O Ano da Morte de Ricardo Reis (José Saramago)

Se nos fosse concedido o privilégio de voltar a ler, pela primeira vez, aquele livro que nos marcou de forma tão singular... O impacto seria o mesmo? Desconfio que não. As nossas circunstâncias seriam outras, somos diferentes hoje daquilo que seremos amanhã, pelo que aquilo que nos tocou num determinado período da nossa vida, ressoaria de forma diferente em qualquer outro. Ainda assim, correndo o risco de perder esse impacto tremendo e as marcas indeléveis que me ficaram da leitura deste livro, gostaria de poder pegar-lhe, uma vez mais, sem saber o que estava prestes a encontrar.  

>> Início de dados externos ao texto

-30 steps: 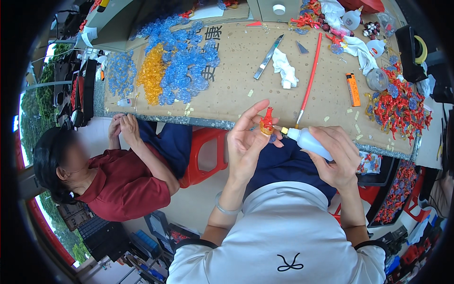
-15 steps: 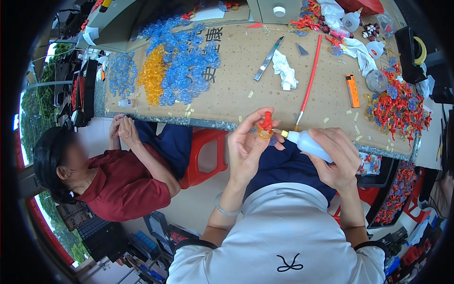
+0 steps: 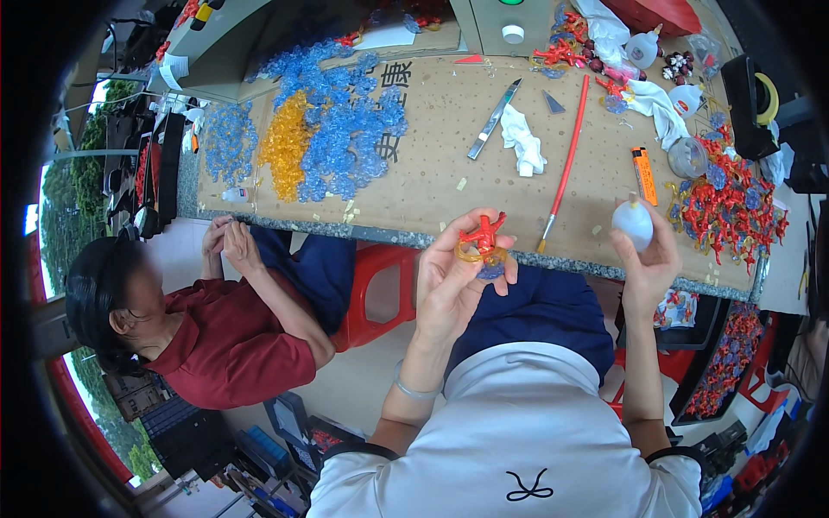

Ricardo Reis sorriu também, com maior demora, disse, Tenho muito gosto, ou qualquer frase parecida com esta, que as há igualmente banais, quotidianas, embora seja caso muito lamentável não gastarmos nós algum tempo a analisá-las, hoje vazias, repisadas, sem brilho em cor, lembrando-nos só de como teriam elas sido ditas e ouvidas nos seus primeiros dias, Será um prazer, Estou todo ao seu dispor, pequenas declarações que fariam hesitar quem as dissesse, pela ousadia, que faziam estremecer de temor e expectativa que as ouvisse, estava-se então  no tempo em que as palavras eram novas e os sentimentos começavam. 

Este foi um dos livros da minha vida, pela sua simplicidade - na escrita, nos cenários, no tempo e no espaço em que decorre (Lisboa dos anos 30, para cujas ruas somos catapultados e onde parece que efectivamente vivemos, depois de termos habitado estas páginas) - e pela forma magnífica como faz ressaltar, no meio dessa simplicidade, o essencial da existência: as relações humanas, os pequenos gestos, os pensamentos mais ínfimos e discretos que insistentemente perfuram a superfície e nos mantêm em contacto connosco, os detalhes em cada coisa que fazemos, sentimos e dizemos. Os momentos singelos, esses de que é composta toda uma vida.   

Ricardo Reis almoçou sem ligar a dietas, ontem foi fraqueza sua, um homem, quando desembarca do mar oceano, é como uma criança, umas vezes procura um ombro de mulher para descansar a cabeça, outras manda vir na taberna copos de vinho até encontrar a felicidade, se lá a puseram antes, outras é como se não tivesse vontade própria, qualquer criado galego lhe diz o que deve comer, uma canjinha é que calhava bem ao combalido estômago de vossa excelência.